__TASK REQUIREMENTS__:
Copy each line of the records that includes "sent".
=== DATASET EXTRACT ===
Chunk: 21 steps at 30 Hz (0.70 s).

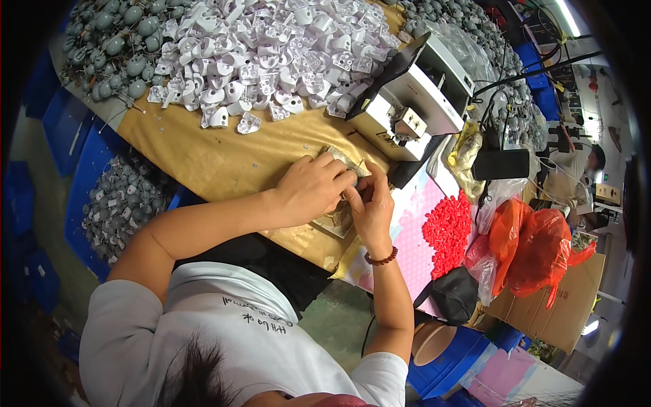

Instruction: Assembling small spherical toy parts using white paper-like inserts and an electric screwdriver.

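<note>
My left hand [313,188] and my right hand [370,210] meet over the worktable, fingers bent and nearly touching. Between their fingertips shows a small grey rounded part [353,180], mostly covered, pinched by my left fingers. My right thumb and forefinger close in from the other side; whatever they grip is too small to make out. Under both hands lies a flat, worn, light-coloured block [335,224], largely hidden by them. A dark red bead bracelet [382,257] circles my right wrist.
White plastic pieces [271,54] are heaped at the back, with grey round parts [115,44] to their left. A white and black machine [407,102] stands right of my hands. Red small parts [447,234] lie on a pink sheet near red plastic bags [536,244].
</note>
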Tool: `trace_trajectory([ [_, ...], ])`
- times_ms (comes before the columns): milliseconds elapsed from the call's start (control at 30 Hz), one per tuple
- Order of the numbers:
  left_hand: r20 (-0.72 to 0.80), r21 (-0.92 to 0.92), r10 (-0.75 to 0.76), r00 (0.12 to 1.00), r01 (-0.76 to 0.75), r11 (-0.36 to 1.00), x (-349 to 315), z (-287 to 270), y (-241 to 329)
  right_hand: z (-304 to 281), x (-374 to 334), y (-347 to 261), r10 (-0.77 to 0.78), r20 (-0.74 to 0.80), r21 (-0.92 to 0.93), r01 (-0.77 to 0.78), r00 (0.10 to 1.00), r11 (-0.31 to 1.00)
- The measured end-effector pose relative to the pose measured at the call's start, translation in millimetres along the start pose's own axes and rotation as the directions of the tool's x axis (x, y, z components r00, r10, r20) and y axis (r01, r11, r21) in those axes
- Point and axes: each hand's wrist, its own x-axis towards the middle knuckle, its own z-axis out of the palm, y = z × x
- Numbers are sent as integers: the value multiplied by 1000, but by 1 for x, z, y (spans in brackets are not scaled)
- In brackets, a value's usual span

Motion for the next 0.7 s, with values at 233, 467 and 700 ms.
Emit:
trace_trajectory([
  [233, 21, 14, 45, 999, -45, 999, 5, 3, -1, -43, 51, 99, 168, -509, 131, -116, 844, 984],
  [467, 1, 9, 70, 998, -70, 998, 7, 2, -1, -41, 71, 92, 406, -442, 483, -169, 800, 859],
  [700, 4, 14, 48, 999, -48, 999, 6, 0, 0, -93, 82, -59, -38, -605, 619, 500, 795, 606],
])
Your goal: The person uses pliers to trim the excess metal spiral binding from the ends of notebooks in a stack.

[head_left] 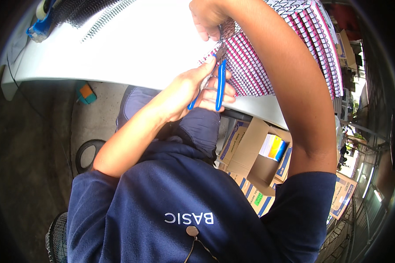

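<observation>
My left hand [196, 90] is closed round blue-handled pliers [221, 85], with some fingers showing between and beyond the handles. The dark jaws of the pliers point away from me, at the edge of a stack of spiral-bound notebooks [254, 65] with pink, white and black edges. Just beyond the jaws, my right hand [210, 19] reaches over from the right with curled fingers at the end of a dark spiral coil [227, 30] on the top notebook. My right forearm covers part of the stack.
Loose black spiral coils [104, 21] lie on the white table [131, 52] at far left, near a blue tape dispenser [41, 28]. Below the table's edge, an open cardboard box [245, 151] stands among other cartons. A teal and orange object [87, 93] is on the floor.
</observation>
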Demonstrator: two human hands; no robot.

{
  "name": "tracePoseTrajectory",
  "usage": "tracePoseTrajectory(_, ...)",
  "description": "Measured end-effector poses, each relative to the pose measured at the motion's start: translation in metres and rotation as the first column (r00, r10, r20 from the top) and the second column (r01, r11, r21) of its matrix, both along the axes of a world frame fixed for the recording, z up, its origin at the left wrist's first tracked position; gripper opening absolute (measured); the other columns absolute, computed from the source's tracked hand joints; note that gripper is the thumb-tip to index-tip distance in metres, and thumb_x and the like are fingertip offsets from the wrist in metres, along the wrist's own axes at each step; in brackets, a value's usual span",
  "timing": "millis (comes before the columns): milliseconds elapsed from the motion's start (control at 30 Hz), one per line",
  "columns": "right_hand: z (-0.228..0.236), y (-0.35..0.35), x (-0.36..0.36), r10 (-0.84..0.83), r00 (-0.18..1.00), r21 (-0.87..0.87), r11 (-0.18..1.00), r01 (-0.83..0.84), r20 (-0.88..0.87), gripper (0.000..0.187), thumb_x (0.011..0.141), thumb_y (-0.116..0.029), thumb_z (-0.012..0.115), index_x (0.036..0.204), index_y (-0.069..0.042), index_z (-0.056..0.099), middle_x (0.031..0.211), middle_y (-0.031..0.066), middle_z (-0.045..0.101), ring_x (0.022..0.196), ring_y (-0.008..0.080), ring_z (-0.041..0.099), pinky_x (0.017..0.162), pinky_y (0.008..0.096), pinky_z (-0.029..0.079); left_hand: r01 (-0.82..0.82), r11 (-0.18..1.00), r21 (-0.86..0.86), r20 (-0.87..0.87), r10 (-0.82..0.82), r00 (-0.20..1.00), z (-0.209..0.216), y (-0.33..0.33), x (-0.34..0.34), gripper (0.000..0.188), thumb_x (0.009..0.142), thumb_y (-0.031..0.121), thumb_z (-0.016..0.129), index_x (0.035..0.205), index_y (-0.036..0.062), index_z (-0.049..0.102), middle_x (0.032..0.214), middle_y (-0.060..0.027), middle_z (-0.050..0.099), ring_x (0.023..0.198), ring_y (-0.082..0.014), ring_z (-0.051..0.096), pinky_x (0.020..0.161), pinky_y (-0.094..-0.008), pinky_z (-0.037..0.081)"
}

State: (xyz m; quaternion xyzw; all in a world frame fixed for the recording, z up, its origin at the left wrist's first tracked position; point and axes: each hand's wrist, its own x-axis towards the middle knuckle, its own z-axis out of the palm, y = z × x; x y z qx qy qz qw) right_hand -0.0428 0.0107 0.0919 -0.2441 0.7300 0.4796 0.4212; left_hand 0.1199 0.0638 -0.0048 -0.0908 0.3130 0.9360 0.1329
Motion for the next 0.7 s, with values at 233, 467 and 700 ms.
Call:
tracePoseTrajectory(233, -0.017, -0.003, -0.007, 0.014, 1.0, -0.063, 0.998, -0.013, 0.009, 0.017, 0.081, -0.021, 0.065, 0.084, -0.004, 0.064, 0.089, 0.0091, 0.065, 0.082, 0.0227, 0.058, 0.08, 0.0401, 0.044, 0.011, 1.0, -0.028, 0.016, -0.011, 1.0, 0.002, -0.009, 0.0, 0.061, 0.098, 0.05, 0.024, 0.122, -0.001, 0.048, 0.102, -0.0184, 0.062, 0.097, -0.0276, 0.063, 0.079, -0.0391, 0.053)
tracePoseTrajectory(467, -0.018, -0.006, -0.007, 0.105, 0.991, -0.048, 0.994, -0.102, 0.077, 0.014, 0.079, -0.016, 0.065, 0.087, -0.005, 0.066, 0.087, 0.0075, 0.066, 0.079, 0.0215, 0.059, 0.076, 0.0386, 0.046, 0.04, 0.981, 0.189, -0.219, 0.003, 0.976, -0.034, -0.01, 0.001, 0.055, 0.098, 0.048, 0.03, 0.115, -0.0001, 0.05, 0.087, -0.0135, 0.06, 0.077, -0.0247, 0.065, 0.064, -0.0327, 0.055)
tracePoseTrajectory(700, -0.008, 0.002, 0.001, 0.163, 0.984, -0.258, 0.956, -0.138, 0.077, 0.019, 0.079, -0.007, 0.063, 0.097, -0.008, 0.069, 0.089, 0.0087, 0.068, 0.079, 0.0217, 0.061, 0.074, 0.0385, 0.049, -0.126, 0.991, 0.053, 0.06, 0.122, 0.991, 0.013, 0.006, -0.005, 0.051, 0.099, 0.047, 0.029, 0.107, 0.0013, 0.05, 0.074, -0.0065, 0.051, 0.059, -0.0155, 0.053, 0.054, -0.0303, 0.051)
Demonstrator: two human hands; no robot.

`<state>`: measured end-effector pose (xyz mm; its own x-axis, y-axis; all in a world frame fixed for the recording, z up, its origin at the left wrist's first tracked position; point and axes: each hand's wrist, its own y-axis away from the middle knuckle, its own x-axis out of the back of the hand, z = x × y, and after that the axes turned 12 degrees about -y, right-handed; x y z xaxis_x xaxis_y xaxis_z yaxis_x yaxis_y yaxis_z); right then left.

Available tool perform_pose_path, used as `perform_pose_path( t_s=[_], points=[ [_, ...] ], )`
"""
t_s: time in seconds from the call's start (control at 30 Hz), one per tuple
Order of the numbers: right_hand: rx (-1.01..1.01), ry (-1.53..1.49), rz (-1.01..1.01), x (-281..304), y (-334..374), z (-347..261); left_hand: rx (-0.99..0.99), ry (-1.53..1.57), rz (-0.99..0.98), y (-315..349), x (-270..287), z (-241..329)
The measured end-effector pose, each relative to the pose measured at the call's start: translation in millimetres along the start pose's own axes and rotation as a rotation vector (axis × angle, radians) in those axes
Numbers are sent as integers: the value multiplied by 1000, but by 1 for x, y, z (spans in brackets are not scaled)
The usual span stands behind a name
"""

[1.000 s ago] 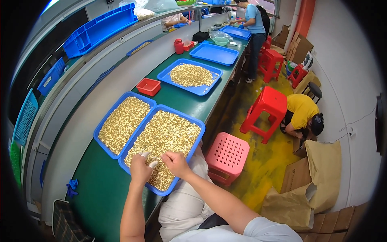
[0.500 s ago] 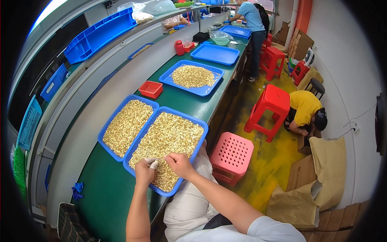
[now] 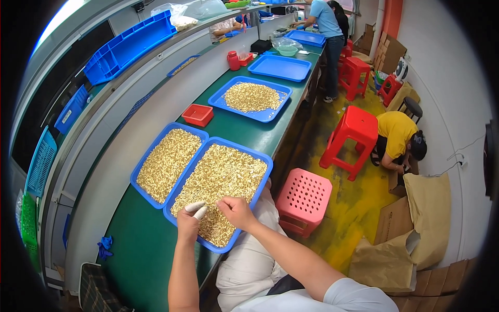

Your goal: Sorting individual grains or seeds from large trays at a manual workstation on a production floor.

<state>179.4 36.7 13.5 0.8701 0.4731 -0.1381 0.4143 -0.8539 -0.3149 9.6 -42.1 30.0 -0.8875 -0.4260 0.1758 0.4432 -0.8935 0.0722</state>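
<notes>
My left hand [image 3: 189,219] is over the near part of a blue tray [image 3: 269,165] heaped with small gold-coloured metal pieces [image 3: 223,169]. White coverings sit on its thumb and a fingertip, which are pinched together. Just right of it, my right hand [image 3: 235,212] is closed too, thumb against forefinger, its tips close to the left ones. Whatever lies between the fingertips is too small to make out. Against this tray's left side rests a second blue tray [image 3: 136,177], full of similar pieces.
Farther along the green table [image 3: 132,234] are a red box [image 3: 197,115], a blue tray [image 3: 214,100] with a smaller heap, and another blue tray [image 3: 279,68]. A pink stool [image 3: 304,200] and red stool [image 3: 353,138] stand right; a person in yellow [image 3: 397,135] crouches beyond.
The whole view has shifted slightly, with the table and trays a little further right. My hands stay pinched over the same tray; their fingertips have moved slightly apart.
</notes>
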Motion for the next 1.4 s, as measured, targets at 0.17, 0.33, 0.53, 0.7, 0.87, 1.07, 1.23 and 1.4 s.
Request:
perform_pose_path(
  t_s=[0.17, 0.33, 0.53, 0.7, 0.87, 1.07, 1.23, 1.4],
  points=[
    [-3, 16, 7, 1, 0, -3, 15, 22, -39, -3, 5, -4],
    [-18, 32, 1, 0, 0, -1, -1, 24, -18, -2, 3, 1],
    [-15, 31, -2, 1, 0, -1, 15, 50, -27, -3, 3, 3],
    [9, 33, -35, 1, -1, -1, -10, -57, -61, -1, 3, 9],
    [15, 6, -32, 1, 0, 0, 4, -79, -100, -1, 3, 15],
    [2, -8, -9, 0, 0, 1, 0, 22, -90, -2, 7, 12],
    [0, 19, -2, 1, 0, 1, -26, 7, -122, -1, 8, 15],
    [8, -2, 21, 1, 0, -2, -15, 10, -108, 0, 6, 16]
  ],
)
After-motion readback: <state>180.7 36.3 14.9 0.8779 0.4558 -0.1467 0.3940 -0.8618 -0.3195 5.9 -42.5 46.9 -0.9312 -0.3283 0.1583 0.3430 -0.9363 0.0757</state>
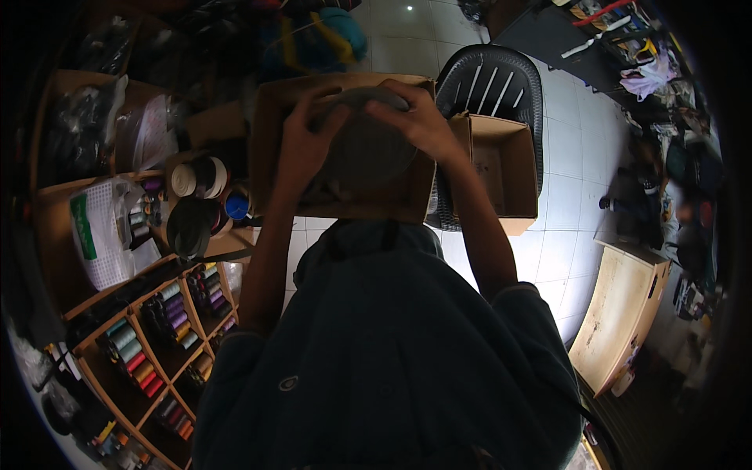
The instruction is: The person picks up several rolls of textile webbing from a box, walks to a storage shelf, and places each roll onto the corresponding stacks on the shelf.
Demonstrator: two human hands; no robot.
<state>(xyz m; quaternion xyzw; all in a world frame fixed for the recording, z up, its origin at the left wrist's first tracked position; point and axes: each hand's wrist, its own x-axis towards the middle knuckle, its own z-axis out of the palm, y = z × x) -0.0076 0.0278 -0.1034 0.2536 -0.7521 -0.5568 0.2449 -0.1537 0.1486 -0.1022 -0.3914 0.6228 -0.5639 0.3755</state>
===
__EXERCISE ANSWER__:
- Numbers are sent as integers: the value multiplied by 1000, but by 1 for x, z, y (spans in brackets are not scaled)
Numbers are sent as integers: the value multiplied by 1000, but by 1 for x, y, z (spans in brackets are not scaled)

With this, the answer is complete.